#### [EXERCISE OBJECTIVE]
Only the total should be returned: the number of lines in the data that hold the string "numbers".

#### [INFORMATION PROVIDED]
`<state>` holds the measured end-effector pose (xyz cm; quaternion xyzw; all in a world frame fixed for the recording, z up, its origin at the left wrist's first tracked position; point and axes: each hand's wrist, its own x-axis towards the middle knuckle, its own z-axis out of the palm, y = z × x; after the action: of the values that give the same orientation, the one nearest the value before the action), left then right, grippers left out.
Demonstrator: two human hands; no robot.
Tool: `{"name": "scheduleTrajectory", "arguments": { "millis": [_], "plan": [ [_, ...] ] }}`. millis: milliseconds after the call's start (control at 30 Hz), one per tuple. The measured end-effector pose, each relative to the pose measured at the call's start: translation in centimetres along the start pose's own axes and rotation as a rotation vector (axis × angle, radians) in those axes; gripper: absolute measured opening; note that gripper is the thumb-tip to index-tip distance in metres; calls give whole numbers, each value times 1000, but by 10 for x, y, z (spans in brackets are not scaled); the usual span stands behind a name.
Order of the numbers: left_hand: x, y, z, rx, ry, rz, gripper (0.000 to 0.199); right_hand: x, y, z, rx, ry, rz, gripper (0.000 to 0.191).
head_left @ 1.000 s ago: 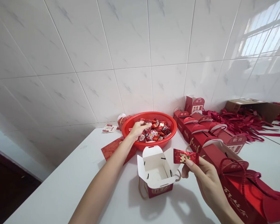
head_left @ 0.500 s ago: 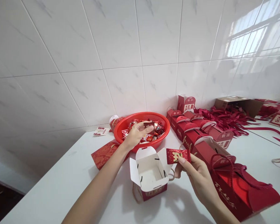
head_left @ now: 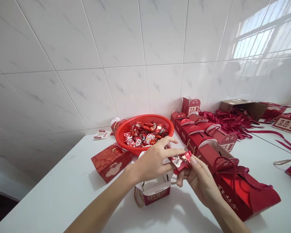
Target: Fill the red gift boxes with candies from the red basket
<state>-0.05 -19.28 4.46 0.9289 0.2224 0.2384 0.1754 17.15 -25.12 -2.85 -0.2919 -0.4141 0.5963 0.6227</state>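
Observation:
Above the small gift box, my left hand (head_left: 155, 158) grips a dark red wrapped candy (head_left: 176, 161) with some fingers stretched out. My right hand (head_left: 200, 176) pinches a brighter red wrapped candy (head_left: 188, 156) from the other side. Both candies touch and overlap, and their lower parts are partly hidden by fingers. The gift box (head_left: 157, 195) stands with its white flaps open and rope handles at its sides; my left hand covers much of its opening. Just behind it, a red plastic basket (head_left: 118, 137) holds many wrapped candies (head_left: 147, 132).
Left of the basket lie a closed red box (head_left: 111, 161) and a printed card (head_left: 102, 134). Rows of red gift boxes (head_left: 196, 137) line the right side. Beyond them are dark red ribbons (head_left: 228, 124) and a cardboard box (head_left: 242, 105). A tiled wall (head_left: 126, 90) backs the table.
My left hand has come from over the basket to my right hand, bringing its candy against the other one. My right hand stays near the box's right side.

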Motion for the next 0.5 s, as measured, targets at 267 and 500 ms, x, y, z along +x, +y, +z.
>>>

#### [RESULT BELOW]
2